My dad, Rachel, and I were so scared for her, but we didn’t know what to do. We tried to get her to go to a doctor, but she wouldn’t. She wouldn’t listen to any of our suggestions. Eventually, she did move in with her family in Texas. She wouldn’t take any help from them, either. They were tolerant, though. There were episodes where she would get extremely defensive and start quoting Bible verses at people. At last, she hurt herself. One night, while watching a movie with her mom, she got up for a snack. She went into the kitchen and she asked Nana which of her knives was the sharpest. Nana, thinking that all Mom wanted to do was cut up some vegetables, directed her to the sharpest knife in the kitchen. The next thing she knew, my mom was standing in the living room, dripping blood all over the floor. My mom had imagined that Jesus had told her to slit her wrists. As horrible as that was, it was also a blessing in disguise. She was taken to the hospital immediately. From there she was transferred to a mental hospital, where she finally got some real help. My mom is better now, but I know she’s still hurting inside. My family is better, but we all still hurt, too.

I live in the real world now. Due to all of the decisions my parents have made, I have lost my innocence. The sweet, naive little girl in that beautiful family portrait is gone. She’s been replaced with a woman. A strong, confident young woman who knows what she wants, knows where she’s going, and knows how she’s going to get there.
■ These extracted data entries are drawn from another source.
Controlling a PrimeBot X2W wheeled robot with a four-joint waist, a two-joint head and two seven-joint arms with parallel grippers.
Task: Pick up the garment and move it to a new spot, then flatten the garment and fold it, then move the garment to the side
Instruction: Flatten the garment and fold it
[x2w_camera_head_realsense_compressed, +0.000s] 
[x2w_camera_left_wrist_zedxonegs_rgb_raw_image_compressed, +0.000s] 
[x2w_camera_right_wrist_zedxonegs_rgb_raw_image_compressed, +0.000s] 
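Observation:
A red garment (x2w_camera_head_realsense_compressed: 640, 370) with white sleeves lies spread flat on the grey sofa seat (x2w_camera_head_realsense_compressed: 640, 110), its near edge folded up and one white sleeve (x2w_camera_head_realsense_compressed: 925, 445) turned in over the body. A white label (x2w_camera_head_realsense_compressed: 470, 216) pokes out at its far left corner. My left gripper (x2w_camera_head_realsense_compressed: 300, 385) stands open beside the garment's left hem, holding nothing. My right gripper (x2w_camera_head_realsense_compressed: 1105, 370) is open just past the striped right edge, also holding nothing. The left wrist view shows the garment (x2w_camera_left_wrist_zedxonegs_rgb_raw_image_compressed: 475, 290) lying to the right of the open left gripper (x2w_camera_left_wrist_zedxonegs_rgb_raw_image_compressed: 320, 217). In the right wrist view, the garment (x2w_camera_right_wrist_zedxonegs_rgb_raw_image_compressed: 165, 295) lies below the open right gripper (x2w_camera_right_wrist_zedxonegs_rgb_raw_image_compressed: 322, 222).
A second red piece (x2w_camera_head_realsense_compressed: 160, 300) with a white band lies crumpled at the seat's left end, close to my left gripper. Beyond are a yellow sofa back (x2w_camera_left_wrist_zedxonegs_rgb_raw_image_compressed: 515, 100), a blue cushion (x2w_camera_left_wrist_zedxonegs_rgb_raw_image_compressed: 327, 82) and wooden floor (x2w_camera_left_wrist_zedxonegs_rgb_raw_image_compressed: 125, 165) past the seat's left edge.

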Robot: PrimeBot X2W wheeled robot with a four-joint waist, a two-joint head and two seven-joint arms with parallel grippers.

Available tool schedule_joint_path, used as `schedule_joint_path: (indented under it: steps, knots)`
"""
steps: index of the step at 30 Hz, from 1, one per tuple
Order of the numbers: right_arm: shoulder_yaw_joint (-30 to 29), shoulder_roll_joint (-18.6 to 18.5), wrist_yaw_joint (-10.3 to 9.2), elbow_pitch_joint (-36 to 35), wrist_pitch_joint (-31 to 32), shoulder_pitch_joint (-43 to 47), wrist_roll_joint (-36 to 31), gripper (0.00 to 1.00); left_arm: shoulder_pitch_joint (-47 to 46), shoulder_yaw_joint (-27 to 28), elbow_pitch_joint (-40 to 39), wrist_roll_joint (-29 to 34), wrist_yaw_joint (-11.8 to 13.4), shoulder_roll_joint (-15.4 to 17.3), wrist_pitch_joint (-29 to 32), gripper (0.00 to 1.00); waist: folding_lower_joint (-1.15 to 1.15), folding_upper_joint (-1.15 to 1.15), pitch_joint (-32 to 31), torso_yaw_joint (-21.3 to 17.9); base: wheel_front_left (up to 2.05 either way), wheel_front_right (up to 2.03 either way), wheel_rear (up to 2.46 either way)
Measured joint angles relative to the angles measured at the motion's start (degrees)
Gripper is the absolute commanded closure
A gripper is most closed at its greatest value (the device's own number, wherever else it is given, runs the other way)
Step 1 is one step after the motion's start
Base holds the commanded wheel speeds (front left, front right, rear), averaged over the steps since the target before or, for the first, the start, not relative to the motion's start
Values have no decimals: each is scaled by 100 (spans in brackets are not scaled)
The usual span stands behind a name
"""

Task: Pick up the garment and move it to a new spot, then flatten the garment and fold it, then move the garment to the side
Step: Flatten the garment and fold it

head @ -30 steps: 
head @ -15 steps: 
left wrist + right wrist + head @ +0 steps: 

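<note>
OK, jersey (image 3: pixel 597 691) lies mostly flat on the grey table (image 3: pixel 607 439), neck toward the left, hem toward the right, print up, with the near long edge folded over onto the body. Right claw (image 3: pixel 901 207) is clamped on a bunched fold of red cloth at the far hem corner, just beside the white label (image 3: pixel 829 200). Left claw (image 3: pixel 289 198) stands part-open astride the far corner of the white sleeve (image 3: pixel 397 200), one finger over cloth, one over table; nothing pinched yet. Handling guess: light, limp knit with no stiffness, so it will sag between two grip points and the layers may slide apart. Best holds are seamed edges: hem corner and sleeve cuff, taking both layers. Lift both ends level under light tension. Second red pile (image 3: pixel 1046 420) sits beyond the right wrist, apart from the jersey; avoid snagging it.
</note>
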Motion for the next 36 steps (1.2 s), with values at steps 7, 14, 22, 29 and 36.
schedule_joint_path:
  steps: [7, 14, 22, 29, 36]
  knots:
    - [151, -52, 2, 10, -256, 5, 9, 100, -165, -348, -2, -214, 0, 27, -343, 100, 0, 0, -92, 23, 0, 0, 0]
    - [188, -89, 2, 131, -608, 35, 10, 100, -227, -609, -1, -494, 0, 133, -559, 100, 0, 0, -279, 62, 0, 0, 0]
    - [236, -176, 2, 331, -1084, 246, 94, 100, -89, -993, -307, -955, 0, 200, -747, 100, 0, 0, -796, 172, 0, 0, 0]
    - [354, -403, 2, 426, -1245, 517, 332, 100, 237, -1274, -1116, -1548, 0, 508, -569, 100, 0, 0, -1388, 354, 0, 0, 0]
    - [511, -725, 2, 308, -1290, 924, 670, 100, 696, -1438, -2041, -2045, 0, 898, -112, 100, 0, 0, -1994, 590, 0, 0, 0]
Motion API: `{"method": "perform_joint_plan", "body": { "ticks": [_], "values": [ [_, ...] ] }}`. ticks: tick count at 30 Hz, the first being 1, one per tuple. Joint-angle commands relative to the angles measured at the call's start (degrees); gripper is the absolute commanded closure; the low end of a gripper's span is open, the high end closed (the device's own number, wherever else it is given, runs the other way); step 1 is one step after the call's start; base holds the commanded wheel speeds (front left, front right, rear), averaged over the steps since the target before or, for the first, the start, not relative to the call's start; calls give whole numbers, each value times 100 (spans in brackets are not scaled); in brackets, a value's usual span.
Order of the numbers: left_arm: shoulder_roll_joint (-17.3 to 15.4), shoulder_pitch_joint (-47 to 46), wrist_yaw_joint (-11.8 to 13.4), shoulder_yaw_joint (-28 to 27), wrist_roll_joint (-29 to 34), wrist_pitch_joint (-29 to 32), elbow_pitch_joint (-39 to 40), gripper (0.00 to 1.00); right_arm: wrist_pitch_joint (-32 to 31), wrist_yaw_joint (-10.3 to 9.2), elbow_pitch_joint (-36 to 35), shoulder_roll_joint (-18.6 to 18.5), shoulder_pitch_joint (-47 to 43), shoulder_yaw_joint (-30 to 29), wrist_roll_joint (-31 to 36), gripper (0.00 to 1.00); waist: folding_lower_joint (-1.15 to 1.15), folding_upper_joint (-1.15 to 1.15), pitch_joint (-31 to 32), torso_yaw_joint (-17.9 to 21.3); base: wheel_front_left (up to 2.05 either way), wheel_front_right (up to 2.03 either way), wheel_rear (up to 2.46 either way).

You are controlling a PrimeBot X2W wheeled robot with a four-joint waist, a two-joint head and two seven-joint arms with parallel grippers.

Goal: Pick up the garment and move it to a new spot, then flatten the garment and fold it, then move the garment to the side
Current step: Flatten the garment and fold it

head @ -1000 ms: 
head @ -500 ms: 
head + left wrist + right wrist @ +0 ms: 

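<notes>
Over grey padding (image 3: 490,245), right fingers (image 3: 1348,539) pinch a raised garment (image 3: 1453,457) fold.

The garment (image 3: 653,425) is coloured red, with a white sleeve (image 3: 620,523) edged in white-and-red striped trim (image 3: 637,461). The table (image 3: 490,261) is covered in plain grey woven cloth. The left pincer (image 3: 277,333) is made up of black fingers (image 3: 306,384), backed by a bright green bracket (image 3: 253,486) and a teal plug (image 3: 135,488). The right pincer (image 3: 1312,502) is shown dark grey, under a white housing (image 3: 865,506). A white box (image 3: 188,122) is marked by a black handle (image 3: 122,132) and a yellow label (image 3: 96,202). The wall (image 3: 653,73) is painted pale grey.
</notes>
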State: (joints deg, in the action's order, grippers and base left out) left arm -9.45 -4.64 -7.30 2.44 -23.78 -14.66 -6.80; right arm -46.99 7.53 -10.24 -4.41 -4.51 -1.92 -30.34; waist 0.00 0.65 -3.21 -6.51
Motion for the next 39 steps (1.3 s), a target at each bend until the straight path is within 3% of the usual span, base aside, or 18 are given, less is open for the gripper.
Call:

The experiences with my mother may have hurt me; they may have left wounds that will be painful for the rest of my life, but they have also strengthened me. I’m no longer too shy to go out and get what I want for myself, no matter what I have to do. I no longer need my parents. Of course, I still want them there, but I can do without their once ever-present care, support and guidance. I’ve learned to think critically and decide for myself how things in my life are going to be. What happens when a girl goes from living the good life to living a life she didn’t even know could exist? She learns, she grows, and she becomes a better person for the experience. This is my story.